Можно привести немало примеров, подтверждающих, сколько горькой правды в строках «хора ко превратному свету»: многих случаев, когда сильные и богатые не стыдились теснить и разорять слабых и бедных, а бедные не находили защиты у продажных судей, воевод и начальников.
Разве не характеризовал красноречиво положение дел, к примеру, двумя годами ранее появившийся указ Елизаветы Петровны сенату (16 августа 1760 года): «Ненасытная алчба корысти до того дошла, что некоторые места, учрежденные для правосудия, сделались торжищем, лихоимство и пристрастие предводительством судей, а потворство и упущение ободрение беззаконникам: в таком достойном сожаления состоянии находятся многие дела в государстве и бедные утесненные неправосудием люди…».
В декабре подошло время отдавать либретто маскарада в типографию. Обычно все тексты и рисунки к предстоящему действу просматривались и утверждались доверенным лицом Екатерины, главой «Канцелярии строений» И. И. Бецким.
Бецкий решительно воспротивился публикации «хора ко превратному свету». Памятуя отношение императрицы к «Слову» Сумарокова, Волков не стал к ней обращаться.

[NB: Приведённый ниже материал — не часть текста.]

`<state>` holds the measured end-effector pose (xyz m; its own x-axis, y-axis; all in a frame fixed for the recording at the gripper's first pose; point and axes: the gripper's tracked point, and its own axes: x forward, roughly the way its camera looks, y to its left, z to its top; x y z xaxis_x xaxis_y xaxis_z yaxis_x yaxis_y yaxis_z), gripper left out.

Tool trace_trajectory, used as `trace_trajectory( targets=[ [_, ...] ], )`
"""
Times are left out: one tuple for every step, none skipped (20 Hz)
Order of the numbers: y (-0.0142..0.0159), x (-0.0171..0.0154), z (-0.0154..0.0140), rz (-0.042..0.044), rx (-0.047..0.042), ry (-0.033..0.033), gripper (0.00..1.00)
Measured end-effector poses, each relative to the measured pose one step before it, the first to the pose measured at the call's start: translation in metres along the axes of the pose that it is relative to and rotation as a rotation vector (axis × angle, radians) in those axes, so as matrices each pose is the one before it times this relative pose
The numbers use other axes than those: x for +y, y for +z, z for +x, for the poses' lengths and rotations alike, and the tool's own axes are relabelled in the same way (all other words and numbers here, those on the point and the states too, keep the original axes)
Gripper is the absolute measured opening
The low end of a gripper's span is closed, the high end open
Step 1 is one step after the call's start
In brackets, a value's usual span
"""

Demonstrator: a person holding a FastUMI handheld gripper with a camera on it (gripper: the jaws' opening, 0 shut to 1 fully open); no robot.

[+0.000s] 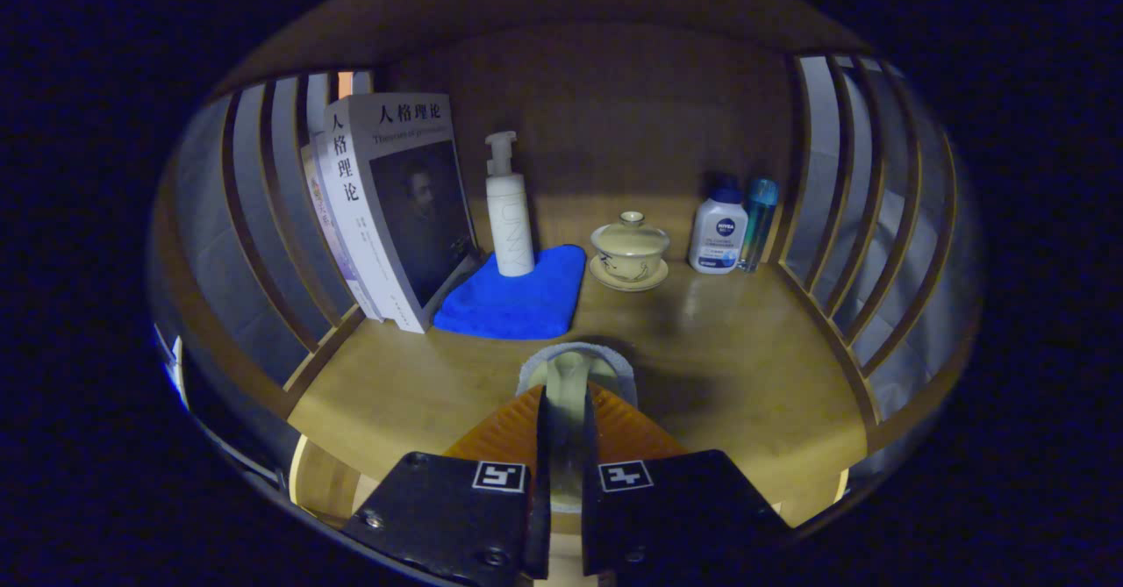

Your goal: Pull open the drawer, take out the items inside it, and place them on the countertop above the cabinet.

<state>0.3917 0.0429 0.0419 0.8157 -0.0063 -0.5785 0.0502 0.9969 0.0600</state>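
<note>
Although the two orange fingers (513, 429) are covering most of it, a pale rounded item (575, 368) with a grey-white rim is showing between them, and what it is cannot be told. The gripper (566, 398) is standing nearly closed, its jaws pressing on that item from both sides just above the near part of the wooden worktop (746, 368). Two books (386, 218) are leaning at the far left, the second mostly hidden behind the first. One white pump bottle (509, 210) is standing on one folded blue cloth (518, 293) just right of them. One lidded cup (629, 249) is sitting on its saucer at the far middle. At the far right one white lotion bottle (718, 232) is standing beside one slim blue bottle (759, 218), touching or nearly so. Slatted wooden sides (842, 210) are rising left and right; the drawer is lying out of sight.
</note>
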Motion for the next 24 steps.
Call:
trace_trajectory(
  targets=[
    [-0.00051, 0.00152, 0.00183, -0.00204, -0.00012, 0.00234, 0.17],
    [0.00012, 0.00026, 0.00292, -0.00440, 0.00261, 0.00773, 0.17],
    [-0.00041, -0.00115, 0.00194, 0.00162, 0.00057, -0.00354, 0.17],
    [0.00008, -0.00087, 0.00125, 0.00720, -0.00227, 0.00263, 0.20],
    [-0.00059, 0.00019, 0.00167, 0.00867, -0.00022, 0.00106, 0.21],
    [-0.00228, 0.00008, 0.00061, 0.01429, 0.00083, 0.00652, 0.23],
    [0.00074, 0.00006, 0.00026, 0.00904, -0.00854, 0.00283, 0.23],
    [0.00023, -0.00005, 0.00069, 0.00565, 0.00153, 0.00322, 0.23],
    [-0.00352, 0.00027, -0.00038, -0.00027, 0.00881, 0.00382, 0.24],
    [-0.00140, 0.00208, -0.00315, -0.00120, 0.00325, 0.01182, 0.26],
    [0.00064, 0.00541, 0.00200, -0.00028, 0.00343, 0.02338, 0.27],
    [-0.00054, 0.00541, -0.00307, -0.00595, 0.00025, 0.01909, 0.38],
    [-0.00395, 0.00272, -0.00121, -0.01313, 0.00081, 0.00187, 0.49],
    [0.00271, -0.00432, -0.00163, -0.01777, -0.00665, -0.02612, 0.60],
    [0.00119, -0.00380, -0.00172, -0.01900, -0.01604, -0.02174, 0.71],
    [0.00153, 0.00091, -0.00094, -0.01397, -0.01599, -0.00847, 0.81],
    [0.00071, 0.00091, -0.00302, -0.01015, -0.00768, -0.00099, 0.81],
    [-0.00038, -0.00113, -0.00282, -0.00771, -0.00715, -0.00479, 0.81],
    [0.00241, -0.00225, -0.00335, -0.00595, -0.01499, -0.00803, 0.81],
    [0.00416, -0.00273, -0.00497, 0.00208, -0.02638, -0.00907, 0.81],
    [0.00068, -0.00083, -0.00541, 0.01211, -0.02749, -0.00005, 0.81],
    [-0.00035, 0.00163, -0.00567, 0.02300, -0.02782, 0.01539, 0.81],
    [-0.00221, 0.00006, -0.00532, 0.01899, -0.01467, 0.00940, 0.81],
    [-0.00315, -0.00297, -0.00604, 0.01348, -0.01266, 0.00364, 0.82]
  ],
)
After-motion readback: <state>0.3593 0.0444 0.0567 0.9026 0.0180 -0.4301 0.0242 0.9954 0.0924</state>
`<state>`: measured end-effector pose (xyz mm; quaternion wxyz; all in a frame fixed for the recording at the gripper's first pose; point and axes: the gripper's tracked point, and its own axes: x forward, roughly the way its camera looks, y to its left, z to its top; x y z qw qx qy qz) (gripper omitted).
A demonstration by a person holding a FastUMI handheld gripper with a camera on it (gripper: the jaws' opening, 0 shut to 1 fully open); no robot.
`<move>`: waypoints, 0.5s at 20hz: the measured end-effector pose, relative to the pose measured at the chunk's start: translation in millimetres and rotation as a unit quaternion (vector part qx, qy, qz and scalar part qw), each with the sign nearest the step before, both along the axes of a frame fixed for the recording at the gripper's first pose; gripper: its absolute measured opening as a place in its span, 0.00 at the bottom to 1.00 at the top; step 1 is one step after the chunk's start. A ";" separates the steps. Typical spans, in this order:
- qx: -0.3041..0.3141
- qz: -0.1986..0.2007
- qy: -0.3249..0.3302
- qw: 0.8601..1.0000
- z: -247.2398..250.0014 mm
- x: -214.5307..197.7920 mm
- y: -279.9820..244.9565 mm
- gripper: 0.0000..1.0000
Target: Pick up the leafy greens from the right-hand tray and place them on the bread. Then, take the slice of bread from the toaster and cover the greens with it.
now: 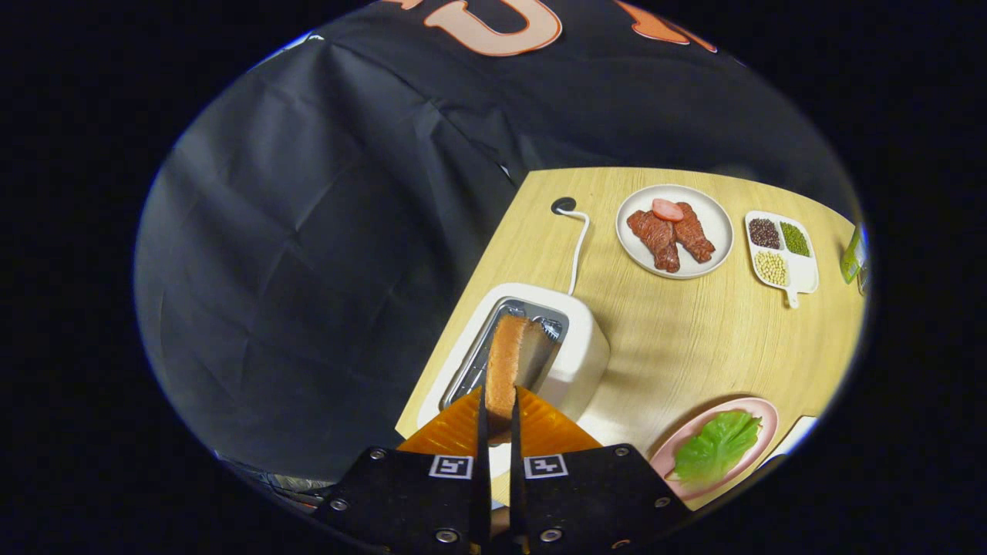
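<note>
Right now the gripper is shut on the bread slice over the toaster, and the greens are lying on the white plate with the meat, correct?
Not quite. The gripper is shut on the bread slice over the toaster, but the gripper view shows the greens on the pink plate, away from the white plate with the meat.

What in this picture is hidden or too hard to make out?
- Gripper, shut on the bread slice: the orange fingers hide the slice's near end.
- Pink plate under the greens: near side cut off; any bread beneath is hidden.
- Green packet: cut off, unidentifiable.
</note>
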<state>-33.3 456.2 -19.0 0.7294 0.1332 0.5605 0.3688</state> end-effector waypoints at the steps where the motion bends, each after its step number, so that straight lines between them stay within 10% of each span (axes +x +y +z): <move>1: 0.012 -0.004 -0.013 1.000 7.5 2.7 -4.6 0.10; 10: 0.110 -0.032 -0.075 0.991 45.3 8.4 -66.5 0.08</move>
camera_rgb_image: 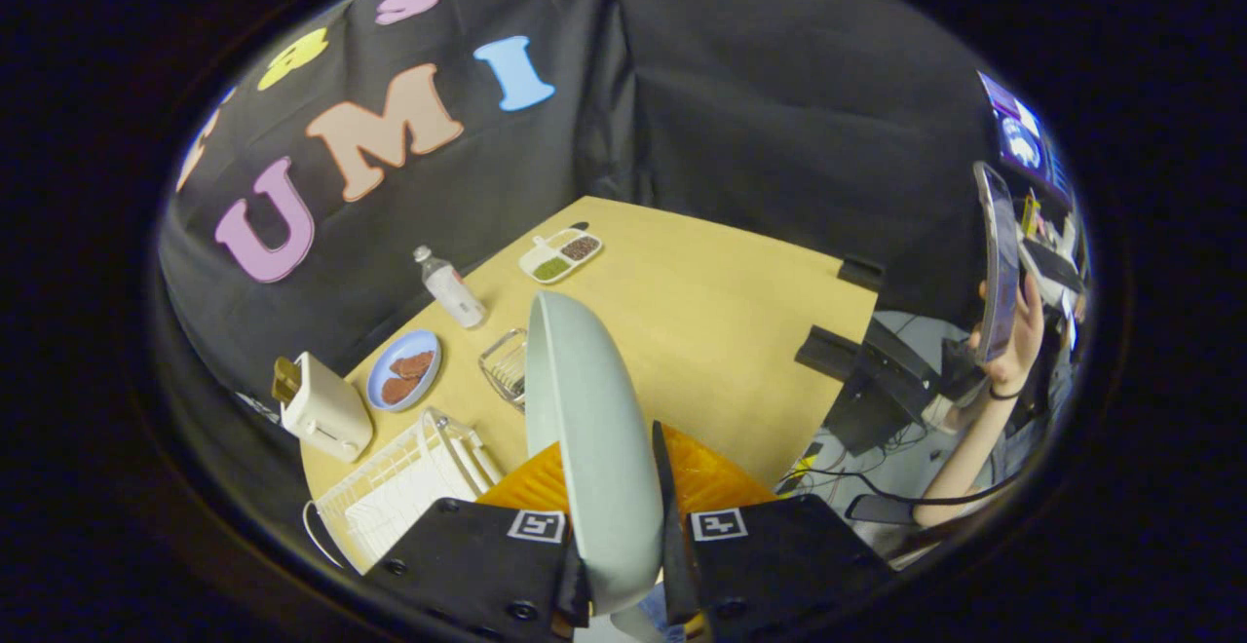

А Александр Петрович в один присест сочинил новый краткий «хор», который и пошел в печать.
Титульный лист либретто маскарада «Торжествующая Минерва».
1763.
В новом варианте из-за моря приплывала не синица, а собака, и появились такие ядовитые строки вслед за вопросом о том, что «за морем»:
Многое хулы там достойно,
Я бы рассказати то умела,
Если б сатиру петь я смела…
Огорченный Сумароков, который смотрел на маскарад как на общее их с Волковым детище, нещадно ругал Бецкого, уговаривал вместе написать жалобу императрице.
— Не надо, Александр Петрович. С Бецким ссориться сейчас нам не с руки — под его надзором денежная и хозяйственная сторона нашей затеи. Он в любимцах у Екатерины. Все дело под удар можно поставить, — отвечал Волков.
Сумароков ревниво относился к каждой своей строке, и очередная цензурная препона больно уязвила его: «Да хлестко сказано у нас. Но не вредна критика, как крысы всякие канцелярские полагают, но, напротив, приносит пользу, а вред отвращает и потребна она ради пользы народа».
— Потерпите, друг мой, ужо издадим собрание ваших сочинений и все там пропечатаем, и «Слово», и стихи о «превратном свете». А в маскараде мы их все равно исполним. Здесь я распорядитель, и Бецкий нам не указ.
Сумароков долго не мог успокоиться, сердито ворчал:
— Эта старая каналья, таскаясь по Европе, вконец офранцузился и ума русского лишился, — поминание о головах, иностранным воздухом набитых, на свой счет, видно, принял. Сразу учуял, про кого сказано.
Глава 8
«Но защищай людей в родительской стране»
Новый, 1763 год Волков встречал в кругу актеров своей труппы. На следующий день уговорили Федора Григорьевича покататься по Москве в санях. Он согласился, хотя забот и дел по горло. Но решил, что заодно еще раз присмотрит маршрут для будущего маскарадного шествия. По пути, на Разгуляе заехали в известный всей Москве богатый трактир, отведали пирогов с вязигой и меду с вафлями. Посетителей как и всегда было немало, в углу залы к общему удовольствию выступали песенники, гуслисты и плясуны.
Днем верхом на лошади, данной ему в пользование, Волков объезжал, проверяя ход работ, строительство гор катальных, балаганов и иных увеселительных сооружений. Екатерина, которая на зиму переселилась в головинский дворец, уже спрашивала, когда закончится стройка, да и к подготовке маскарада интерес проявляла.
Возвращаясь, Волков увидел, что на площади перед головинским дворцом заканчивала последние приготовления команда мастеров потешных огней. Из центра города к Немецкой слободе уже стекались толпы народа — смотреть объявленный по случаю Нового года праздничный фейерверк. Он был адресован императрице и символизировал «возвращение Златого века». Под конец фейерверкеры взметнули «бутку» из трех тысяч ракет, — они рассыпались ослепительной радугой, ярко осветив ночное небо и запруженные народом окрестности. От мощного разрыва задребезжали и едва не вылетели стекла из окон дворца и Оперного дома.